Exercise: The required result is one figure, the count of lines below with the string "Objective" in them.

Task material:
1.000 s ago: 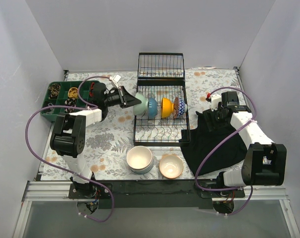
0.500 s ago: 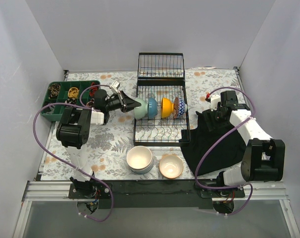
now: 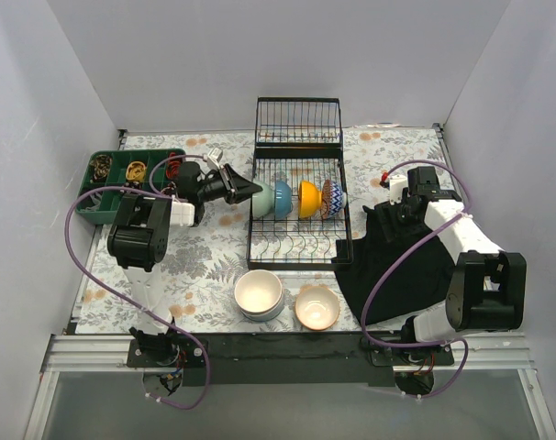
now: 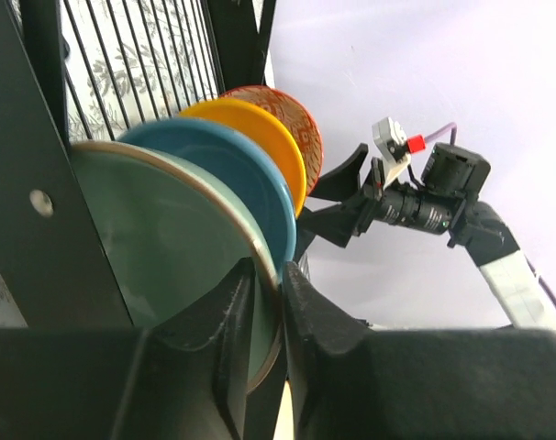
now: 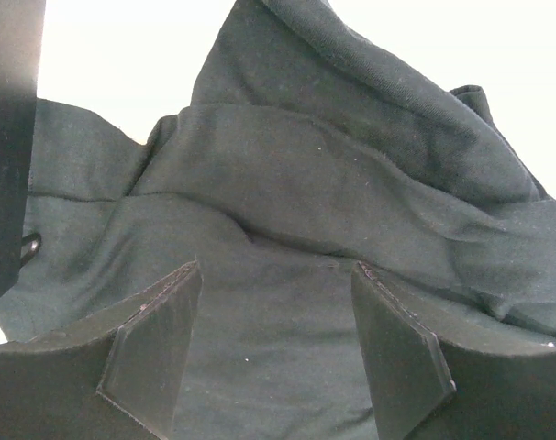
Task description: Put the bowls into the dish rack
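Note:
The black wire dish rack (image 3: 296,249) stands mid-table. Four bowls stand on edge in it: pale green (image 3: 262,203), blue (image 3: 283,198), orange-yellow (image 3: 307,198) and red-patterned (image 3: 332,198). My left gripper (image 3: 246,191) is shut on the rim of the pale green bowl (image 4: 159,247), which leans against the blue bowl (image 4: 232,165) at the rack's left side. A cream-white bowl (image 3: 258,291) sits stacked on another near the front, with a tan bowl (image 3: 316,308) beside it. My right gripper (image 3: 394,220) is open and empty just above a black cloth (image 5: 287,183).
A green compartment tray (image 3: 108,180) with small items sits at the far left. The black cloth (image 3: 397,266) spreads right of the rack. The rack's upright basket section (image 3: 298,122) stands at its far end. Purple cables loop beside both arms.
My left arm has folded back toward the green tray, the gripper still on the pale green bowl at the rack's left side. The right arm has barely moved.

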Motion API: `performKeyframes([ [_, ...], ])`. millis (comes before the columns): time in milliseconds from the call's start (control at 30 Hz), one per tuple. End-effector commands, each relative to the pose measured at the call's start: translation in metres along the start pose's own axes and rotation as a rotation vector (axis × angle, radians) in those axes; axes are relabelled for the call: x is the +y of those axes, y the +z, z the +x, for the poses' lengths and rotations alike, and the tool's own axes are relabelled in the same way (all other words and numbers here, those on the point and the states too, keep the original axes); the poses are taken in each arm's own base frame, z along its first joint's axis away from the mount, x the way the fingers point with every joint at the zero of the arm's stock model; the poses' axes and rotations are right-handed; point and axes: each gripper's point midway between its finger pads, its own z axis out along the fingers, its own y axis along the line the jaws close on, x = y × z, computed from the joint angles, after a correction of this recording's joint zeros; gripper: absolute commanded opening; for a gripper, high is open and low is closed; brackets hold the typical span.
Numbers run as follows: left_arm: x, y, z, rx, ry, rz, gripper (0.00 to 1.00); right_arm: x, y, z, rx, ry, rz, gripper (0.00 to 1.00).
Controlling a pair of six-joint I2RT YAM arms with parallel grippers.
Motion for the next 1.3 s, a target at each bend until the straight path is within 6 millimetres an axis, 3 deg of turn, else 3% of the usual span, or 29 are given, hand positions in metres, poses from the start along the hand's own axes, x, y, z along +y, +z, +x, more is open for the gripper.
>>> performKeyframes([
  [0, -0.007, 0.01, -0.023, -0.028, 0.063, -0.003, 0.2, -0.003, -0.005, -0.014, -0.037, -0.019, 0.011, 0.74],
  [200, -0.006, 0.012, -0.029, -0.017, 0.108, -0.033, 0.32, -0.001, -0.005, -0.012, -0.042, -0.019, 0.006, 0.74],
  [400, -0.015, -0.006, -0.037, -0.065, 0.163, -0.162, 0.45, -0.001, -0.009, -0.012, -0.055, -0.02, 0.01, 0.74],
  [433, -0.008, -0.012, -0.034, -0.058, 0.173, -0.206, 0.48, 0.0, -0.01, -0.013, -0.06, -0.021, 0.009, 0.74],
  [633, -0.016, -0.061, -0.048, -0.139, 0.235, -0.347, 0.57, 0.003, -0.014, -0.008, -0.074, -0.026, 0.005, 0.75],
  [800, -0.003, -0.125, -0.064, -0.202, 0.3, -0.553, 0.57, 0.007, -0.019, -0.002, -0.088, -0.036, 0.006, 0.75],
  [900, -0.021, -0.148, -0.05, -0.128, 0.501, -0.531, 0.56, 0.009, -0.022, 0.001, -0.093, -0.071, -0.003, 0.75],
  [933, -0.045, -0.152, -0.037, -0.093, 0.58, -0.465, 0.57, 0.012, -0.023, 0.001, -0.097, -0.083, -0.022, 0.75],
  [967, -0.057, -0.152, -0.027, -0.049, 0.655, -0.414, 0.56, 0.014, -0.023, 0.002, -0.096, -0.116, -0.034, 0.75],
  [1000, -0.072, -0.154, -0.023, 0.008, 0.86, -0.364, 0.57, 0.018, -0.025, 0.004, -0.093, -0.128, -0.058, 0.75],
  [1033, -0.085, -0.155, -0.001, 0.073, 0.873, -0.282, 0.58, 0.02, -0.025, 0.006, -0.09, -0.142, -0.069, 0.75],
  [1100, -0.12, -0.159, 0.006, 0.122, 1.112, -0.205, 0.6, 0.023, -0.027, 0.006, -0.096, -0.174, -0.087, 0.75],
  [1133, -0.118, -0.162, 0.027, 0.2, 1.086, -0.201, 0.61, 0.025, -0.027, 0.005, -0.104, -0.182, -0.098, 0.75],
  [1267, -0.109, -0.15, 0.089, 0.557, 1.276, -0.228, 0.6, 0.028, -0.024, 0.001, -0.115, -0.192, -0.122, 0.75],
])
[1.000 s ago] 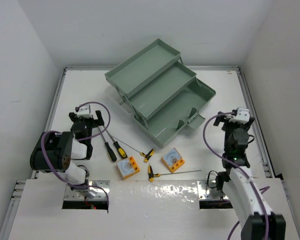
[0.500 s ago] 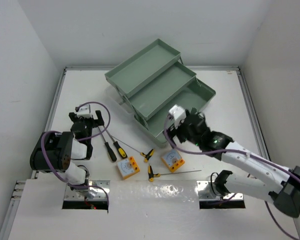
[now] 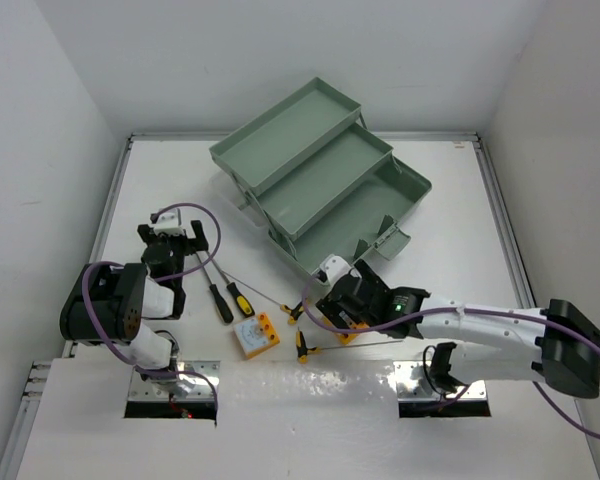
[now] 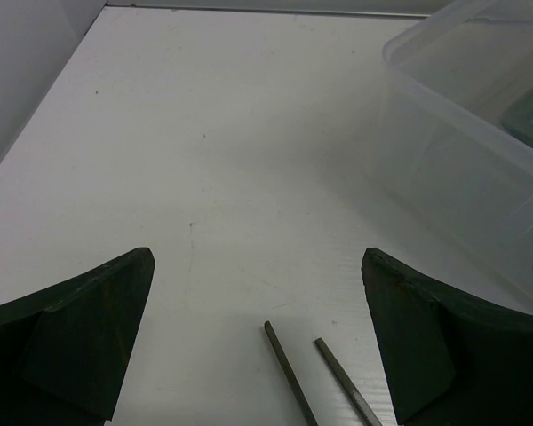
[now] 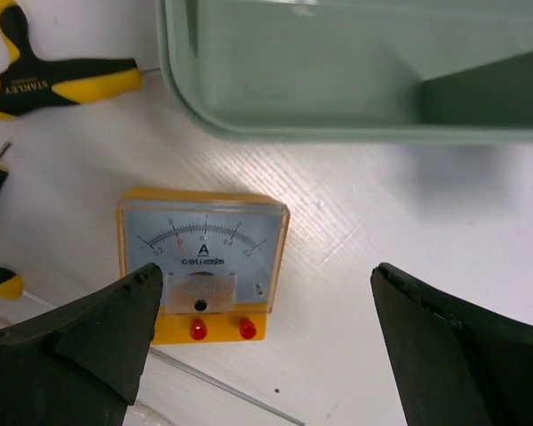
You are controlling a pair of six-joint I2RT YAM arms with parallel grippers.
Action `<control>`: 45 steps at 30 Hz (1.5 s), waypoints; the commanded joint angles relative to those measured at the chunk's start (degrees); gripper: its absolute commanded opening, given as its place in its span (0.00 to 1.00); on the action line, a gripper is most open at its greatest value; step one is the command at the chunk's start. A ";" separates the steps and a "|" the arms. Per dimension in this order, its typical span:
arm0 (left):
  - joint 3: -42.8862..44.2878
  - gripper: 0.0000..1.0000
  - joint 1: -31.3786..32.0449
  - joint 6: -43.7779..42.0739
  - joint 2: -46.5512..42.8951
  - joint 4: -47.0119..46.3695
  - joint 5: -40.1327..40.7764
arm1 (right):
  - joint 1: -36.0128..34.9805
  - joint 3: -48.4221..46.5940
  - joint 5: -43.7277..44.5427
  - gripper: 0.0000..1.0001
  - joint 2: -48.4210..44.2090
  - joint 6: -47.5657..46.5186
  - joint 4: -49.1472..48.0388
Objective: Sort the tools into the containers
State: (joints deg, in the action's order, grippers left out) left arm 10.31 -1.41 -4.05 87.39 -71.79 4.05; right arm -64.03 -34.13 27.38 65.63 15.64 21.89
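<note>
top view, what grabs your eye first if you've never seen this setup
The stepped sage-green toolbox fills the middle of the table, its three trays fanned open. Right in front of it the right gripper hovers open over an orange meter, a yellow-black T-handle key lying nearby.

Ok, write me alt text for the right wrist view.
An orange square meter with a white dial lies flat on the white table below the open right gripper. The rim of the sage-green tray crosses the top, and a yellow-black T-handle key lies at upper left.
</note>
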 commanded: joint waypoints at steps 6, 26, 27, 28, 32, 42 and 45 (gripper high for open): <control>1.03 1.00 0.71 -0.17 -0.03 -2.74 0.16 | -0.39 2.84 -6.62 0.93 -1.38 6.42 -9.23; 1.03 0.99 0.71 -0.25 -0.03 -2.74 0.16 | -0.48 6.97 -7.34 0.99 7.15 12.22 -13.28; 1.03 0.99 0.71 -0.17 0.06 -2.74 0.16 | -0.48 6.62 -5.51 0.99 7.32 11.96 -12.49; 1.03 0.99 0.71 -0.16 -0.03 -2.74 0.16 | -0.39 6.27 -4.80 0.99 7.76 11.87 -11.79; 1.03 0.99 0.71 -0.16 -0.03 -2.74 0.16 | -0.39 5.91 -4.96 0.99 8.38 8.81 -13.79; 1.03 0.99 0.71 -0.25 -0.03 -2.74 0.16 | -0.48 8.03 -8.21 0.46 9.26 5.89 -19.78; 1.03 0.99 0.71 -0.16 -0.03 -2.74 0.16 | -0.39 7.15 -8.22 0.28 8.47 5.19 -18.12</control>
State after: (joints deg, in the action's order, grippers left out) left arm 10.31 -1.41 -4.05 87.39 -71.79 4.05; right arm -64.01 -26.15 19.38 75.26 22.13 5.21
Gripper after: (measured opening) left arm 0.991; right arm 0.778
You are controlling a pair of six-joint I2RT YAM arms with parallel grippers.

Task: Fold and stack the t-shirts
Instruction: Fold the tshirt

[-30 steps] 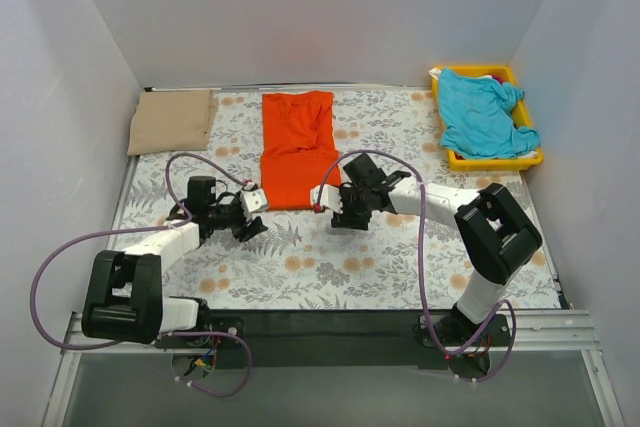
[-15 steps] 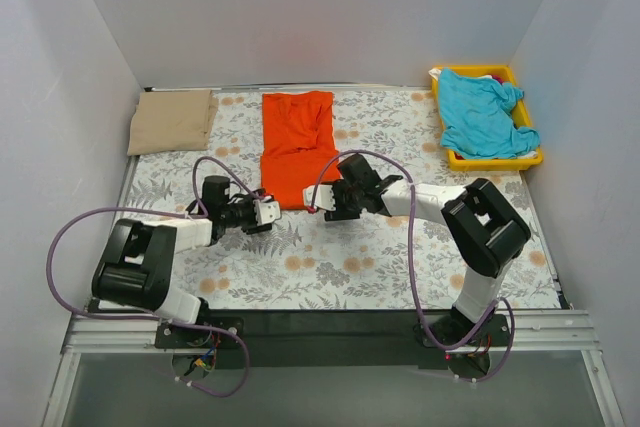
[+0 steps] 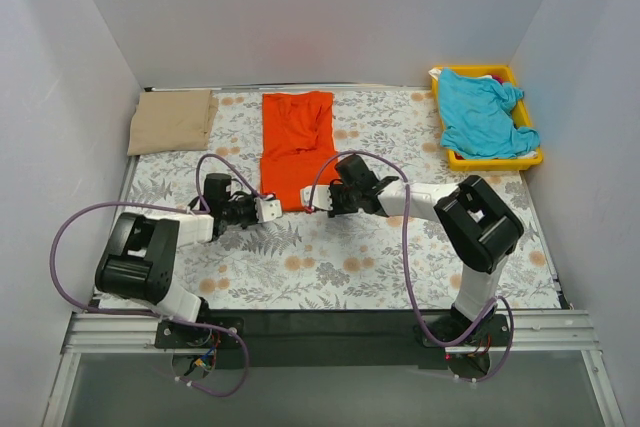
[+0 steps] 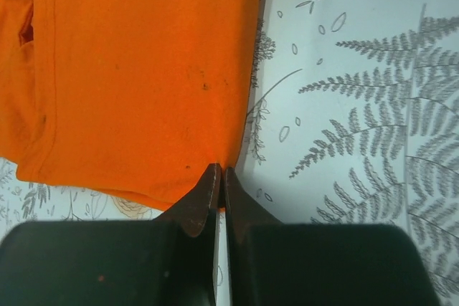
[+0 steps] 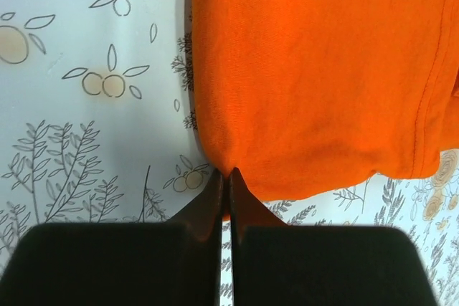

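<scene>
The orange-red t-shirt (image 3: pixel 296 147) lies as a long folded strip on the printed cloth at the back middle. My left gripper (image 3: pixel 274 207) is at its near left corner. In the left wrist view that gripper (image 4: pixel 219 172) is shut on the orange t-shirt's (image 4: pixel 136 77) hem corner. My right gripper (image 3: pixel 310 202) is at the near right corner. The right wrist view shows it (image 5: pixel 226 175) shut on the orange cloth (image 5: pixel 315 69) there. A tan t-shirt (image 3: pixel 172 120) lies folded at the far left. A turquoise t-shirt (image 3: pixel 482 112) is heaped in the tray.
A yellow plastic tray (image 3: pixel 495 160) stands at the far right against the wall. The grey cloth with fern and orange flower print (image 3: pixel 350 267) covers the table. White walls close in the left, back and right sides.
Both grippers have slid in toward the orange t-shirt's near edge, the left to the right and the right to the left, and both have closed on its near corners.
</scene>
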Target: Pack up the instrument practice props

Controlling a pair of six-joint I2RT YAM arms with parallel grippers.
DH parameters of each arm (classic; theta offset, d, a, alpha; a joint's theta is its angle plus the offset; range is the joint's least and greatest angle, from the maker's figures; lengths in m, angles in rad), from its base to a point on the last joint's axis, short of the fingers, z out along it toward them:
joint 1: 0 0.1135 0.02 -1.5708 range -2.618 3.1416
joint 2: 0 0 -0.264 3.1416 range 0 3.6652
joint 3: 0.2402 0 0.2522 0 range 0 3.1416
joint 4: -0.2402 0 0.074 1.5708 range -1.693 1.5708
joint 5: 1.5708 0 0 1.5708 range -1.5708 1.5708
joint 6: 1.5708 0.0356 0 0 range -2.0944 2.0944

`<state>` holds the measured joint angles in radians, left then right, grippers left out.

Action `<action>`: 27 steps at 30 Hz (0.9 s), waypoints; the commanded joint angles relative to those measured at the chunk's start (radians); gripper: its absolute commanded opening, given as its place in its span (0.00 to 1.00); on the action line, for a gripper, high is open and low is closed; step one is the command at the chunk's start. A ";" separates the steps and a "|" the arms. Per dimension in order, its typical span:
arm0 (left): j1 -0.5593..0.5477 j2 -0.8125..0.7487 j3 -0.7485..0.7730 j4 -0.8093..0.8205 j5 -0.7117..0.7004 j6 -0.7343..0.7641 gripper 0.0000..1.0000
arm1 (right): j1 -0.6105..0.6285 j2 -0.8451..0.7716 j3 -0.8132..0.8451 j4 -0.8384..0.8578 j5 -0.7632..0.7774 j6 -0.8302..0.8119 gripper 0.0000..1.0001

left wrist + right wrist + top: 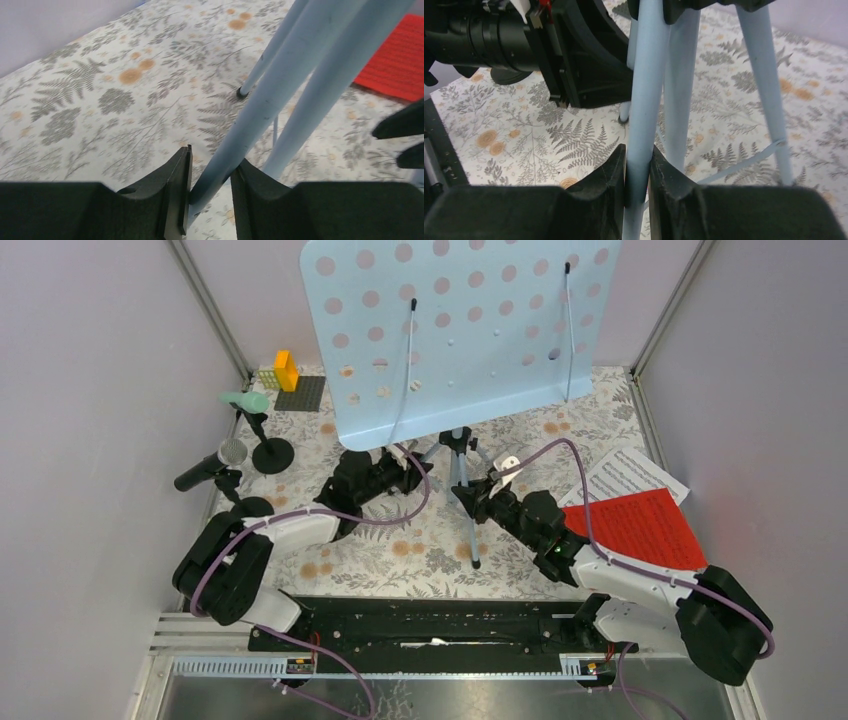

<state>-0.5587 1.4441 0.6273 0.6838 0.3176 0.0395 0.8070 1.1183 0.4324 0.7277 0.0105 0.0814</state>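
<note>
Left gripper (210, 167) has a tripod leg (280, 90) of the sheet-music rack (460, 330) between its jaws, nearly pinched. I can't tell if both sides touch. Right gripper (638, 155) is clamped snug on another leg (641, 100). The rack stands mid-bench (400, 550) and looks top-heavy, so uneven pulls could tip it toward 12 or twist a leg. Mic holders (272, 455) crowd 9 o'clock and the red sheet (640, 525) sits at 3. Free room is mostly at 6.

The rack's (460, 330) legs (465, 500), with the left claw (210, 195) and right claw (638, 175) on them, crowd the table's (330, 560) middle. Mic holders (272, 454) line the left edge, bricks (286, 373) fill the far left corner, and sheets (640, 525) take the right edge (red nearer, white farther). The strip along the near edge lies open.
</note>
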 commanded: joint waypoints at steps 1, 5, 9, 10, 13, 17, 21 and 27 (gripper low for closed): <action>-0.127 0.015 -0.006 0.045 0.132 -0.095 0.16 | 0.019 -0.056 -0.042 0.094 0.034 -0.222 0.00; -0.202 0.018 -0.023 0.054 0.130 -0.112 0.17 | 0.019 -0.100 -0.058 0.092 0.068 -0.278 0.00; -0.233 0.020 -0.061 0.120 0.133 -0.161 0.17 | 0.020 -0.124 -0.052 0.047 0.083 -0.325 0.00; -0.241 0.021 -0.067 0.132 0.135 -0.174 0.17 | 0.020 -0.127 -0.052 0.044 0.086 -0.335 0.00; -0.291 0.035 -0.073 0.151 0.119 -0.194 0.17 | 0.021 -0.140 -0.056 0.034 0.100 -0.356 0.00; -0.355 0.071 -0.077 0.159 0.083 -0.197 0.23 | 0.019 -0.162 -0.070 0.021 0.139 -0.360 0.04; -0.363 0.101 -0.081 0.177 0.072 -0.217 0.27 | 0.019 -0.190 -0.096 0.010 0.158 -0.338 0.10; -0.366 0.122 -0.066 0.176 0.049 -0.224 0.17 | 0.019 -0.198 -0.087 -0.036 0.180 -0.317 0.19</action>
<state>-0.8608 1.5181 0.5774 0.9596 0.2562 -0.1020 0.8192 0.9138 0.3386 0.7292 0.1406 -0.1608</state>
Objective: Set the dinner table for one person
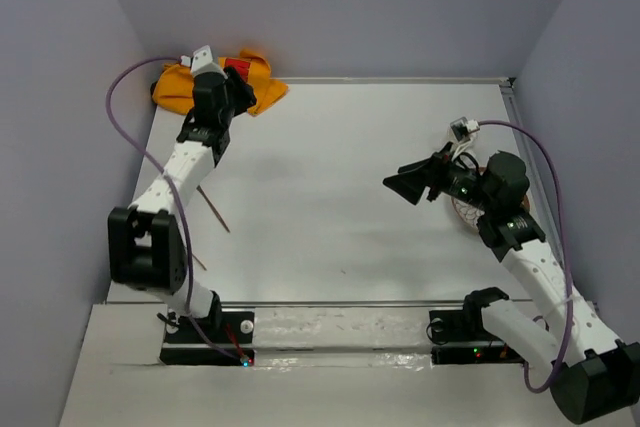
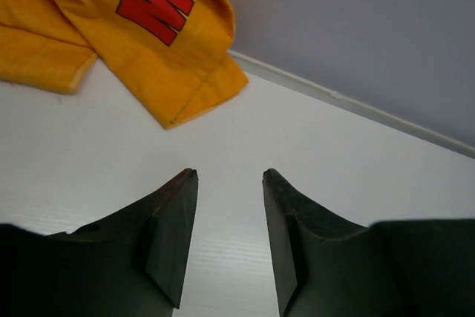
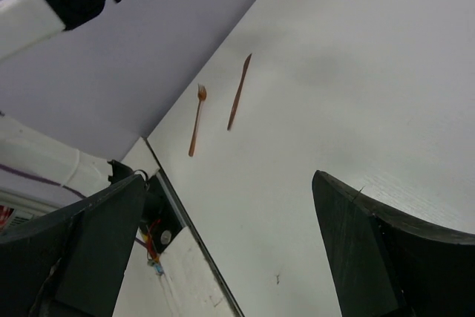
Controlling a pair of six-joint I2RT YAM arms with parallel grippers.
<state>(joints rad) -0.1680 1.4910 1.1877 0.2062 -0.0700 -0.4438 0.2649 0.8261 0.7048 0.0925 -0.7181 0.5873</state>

Result for this task: 2